Exercise aim:
Pull every line with "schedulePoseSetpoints" from the data below and copy it.
(Data section begins)
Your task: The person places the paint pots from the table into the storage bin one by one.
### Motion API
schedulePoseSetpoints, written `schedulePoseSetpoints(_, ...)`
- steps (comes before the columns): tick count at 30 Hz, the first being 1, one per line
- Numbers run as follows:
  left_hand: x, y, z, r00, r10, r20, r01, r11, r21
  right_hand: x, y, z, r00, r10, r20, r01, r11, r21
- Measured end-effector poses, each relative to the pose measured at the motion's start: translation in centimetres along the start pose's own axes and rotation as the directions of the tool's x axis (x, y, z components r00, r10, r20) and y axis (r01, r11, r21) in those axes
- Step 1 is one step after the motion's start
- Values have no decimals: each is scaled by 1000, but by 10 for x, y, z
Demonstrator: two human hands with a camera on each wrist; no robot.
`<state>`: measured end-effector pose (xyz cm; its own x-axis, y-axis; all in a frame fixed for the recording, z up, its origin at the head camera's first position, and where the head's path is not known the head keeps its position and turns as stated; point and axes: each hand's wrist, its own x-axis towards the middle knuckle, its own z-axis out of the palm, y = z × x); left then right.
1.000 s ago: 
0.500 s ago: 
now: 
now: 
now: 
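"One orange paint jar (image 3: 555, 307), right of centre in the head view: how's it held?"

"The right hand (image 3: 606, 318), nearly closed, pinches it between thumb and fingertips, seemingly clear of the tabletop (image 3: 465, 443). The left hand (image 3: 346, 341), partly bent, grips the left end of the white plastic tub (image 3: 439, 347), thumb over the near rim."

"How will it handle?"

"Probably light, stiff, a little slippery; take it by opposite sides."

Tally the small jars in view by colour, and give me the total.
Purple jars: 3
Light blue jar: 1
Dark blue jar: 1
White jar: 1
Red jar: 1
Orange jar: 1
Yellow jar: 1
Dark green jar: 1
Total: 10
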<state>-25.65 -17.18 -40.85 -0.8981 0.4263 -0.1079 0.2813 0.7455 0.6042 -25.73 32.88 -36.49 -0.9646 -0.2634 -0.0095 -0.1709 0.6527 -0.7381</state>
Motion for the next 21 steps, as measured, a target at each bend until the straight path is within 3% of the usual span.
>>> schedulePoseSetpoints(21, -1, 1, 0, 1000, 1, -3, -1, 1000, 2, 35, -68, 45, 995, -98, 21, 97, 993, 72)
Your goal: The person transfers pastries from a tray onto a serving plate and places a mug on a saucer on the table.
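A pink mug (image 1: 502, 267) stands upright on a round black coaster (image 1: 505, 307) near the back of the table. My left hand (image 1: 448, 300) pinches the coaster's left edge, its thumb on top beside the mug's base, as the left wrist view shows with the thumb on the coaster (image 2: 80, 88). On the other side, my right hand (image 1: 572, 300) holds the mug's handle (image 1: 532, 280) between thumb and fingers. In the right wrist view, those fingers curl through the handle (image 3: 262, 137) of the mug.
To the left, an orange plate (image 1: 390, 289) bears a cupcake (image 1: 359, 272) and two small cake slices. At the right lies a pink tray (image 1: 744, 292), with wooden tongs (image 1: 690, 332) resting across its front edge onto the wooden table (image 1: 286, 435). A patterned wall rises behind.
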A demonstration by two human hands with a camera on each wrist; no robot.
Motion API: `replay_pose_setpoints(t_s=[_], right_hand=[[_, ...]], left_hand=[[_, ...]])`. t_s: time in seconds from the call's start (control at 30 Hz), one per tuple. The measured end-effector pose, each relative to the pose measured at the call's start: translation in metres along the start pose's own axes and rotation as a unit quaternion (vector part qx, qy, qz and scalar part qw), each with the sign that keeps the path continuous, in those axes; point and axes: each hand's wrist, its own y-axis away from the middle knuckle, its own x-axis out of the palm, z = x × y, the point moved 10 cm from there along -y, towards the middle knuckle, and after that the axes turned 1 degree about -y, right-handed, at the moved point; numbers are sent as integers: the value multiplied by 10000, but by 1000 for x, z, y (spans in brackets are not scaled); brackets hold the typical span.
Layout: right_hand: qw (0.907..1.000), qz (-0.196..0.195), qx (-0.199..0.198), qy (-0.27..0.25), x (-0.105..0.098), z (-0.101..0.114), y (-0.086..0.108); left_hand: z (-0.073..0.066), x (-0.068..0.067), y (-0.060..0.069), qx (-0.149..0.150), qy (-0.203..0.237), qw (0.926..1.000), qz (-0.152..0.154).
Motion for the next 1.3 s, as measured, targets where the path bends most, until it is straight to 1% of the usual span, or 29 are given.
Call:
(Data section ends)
Answer for the task:
schedulePoseSetpoints, written `schedulePoseSetpoints(_, ...)`
>>> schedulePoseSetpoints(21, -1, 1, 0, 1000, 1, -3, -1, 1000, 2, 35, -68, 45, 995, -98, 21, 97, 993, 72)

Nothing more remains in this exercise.